Statistical analysis
We used the Statistica for Windows (StatSoft Inc.), version 8.0 for all analyses. Preliminary descriptive analysis showed that the VEP N1–P1 and P1–N2 peak-to-peak amplitudes of the six blocks and the habituation slopes had a non-normal distribution. After log transformation, all data reached normal distribution (Kolmogorov-Smirnov test, p > 0.2).

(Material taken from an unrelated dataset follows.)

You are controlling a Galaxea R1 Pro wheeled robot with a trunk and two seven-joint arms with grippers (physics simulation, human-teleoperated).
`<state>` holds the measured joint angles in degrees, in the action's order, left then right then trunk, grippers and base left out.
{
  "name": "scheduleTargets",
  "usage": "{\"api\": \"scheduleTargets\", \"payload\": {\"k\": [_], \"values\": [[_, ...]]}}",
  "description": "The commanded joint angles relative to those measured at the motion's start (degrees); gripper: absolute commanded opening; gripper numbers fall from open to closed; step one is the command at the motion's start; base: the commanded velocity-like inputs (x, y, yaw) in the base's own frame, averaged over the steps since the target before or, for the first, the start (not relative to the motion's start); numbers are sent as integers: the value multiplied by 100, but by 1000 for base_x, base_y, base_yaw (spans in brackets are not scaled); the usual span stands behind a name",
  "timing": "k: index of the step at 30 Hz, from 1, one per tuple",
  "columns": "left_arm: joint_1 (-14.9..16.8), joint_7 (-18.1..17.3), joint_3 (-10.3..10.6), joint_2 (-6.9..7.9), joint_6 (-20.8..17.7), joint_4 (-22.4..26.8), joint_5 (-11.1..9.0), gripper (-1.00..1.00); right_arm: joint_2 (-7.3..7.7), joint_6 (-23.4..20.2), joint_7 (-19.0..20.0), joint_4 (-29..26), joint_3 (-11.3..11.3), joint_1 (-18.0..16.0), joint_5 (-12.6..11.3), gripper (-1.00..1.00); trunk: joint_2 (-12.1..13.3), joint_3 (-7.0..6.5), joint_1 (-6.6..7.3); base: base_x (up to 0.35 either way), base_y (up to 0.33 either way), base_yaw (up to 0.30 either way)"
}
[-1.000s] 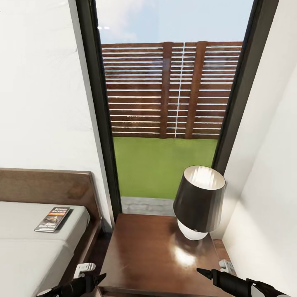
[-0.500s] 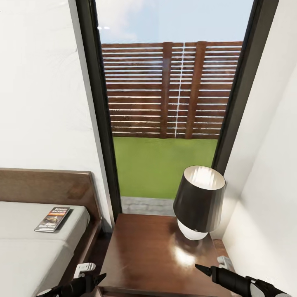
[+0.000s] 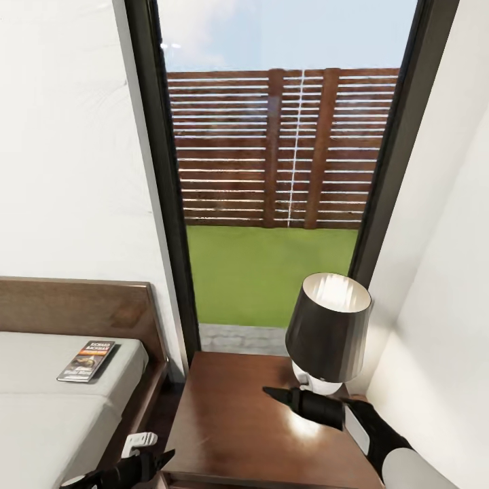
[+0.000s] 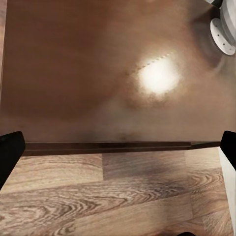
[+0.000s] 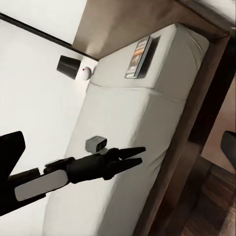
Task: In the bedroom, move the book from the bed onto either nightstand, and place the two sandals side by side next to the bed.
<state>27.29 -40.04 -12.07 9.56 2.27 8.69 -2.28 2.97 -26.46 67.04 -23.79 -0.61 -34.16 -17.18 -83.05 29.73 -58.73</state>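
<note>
While the book (image 3: 86, 360) lies unmoved on the bed (image 3: 41, 407) | right gripper (image 3: 277, 394) swung over nightstand (image 3: 231, 421); jaws seemingly narrow | left gripper (image 3: 163, 458) unchanged, jaws narrow

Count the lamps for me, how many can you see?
2. One black-shaded lamp with a white base stands on the glossy dark brown wooden nightstand; another sits beyond the bed's far side. More may be hidden.
</note>
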Motion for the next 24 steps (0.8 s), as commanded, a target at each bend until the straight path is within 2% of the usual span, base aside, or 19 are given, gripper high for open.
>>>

A General Linear Model approach was used to analyze the “between-factor” × “within-factors” interaction effect. The between-subject factor was “group” (HV vs. MAtot or HV vs. MA subgroups); the within-subject factor was “blocks”. Two models of repeated measures ANOVA (rm-ANOVA) followed by univariate ANOVAs were employed to investigate the interaction effect. Univariate results were analyzed only if Wilks’ Lambda multivariate significance criterion was achieved. The sphericity of the covariance matrix was verified with the Mauchly Sphericity Test; in the case of violation of the sphericity assumption, Greenhouse-Geisser (G-G) epsilon (ε) adjustment was used. In rm-ANOVA and ANOVA models, partial eta2ηp2 and observed power (op) were used as measures of effect size and power, respectively. To define which comparison(s) contributed to the major effects, post hoc tests were performed with Tukey Honest Significant Difference (HSD) test.
A regression analysis was used to disclose linear trends in VEP amplitude across blocks (slope) in each group. For slope, we employed ANOVA with group factor “group” (HV vs. MAtot or HV vs. MA subgroups), using Tukey test for post hoc analysis. Also for ANOVA partial eta2 and op was used. Statistical significance was set at p < 0.05.
Pearson’s correlation test was used to search for correlations among VEP amplitude slopes and clinical variables (duration of migraine history, attack frequency, attack duration, days since the last migraine attack).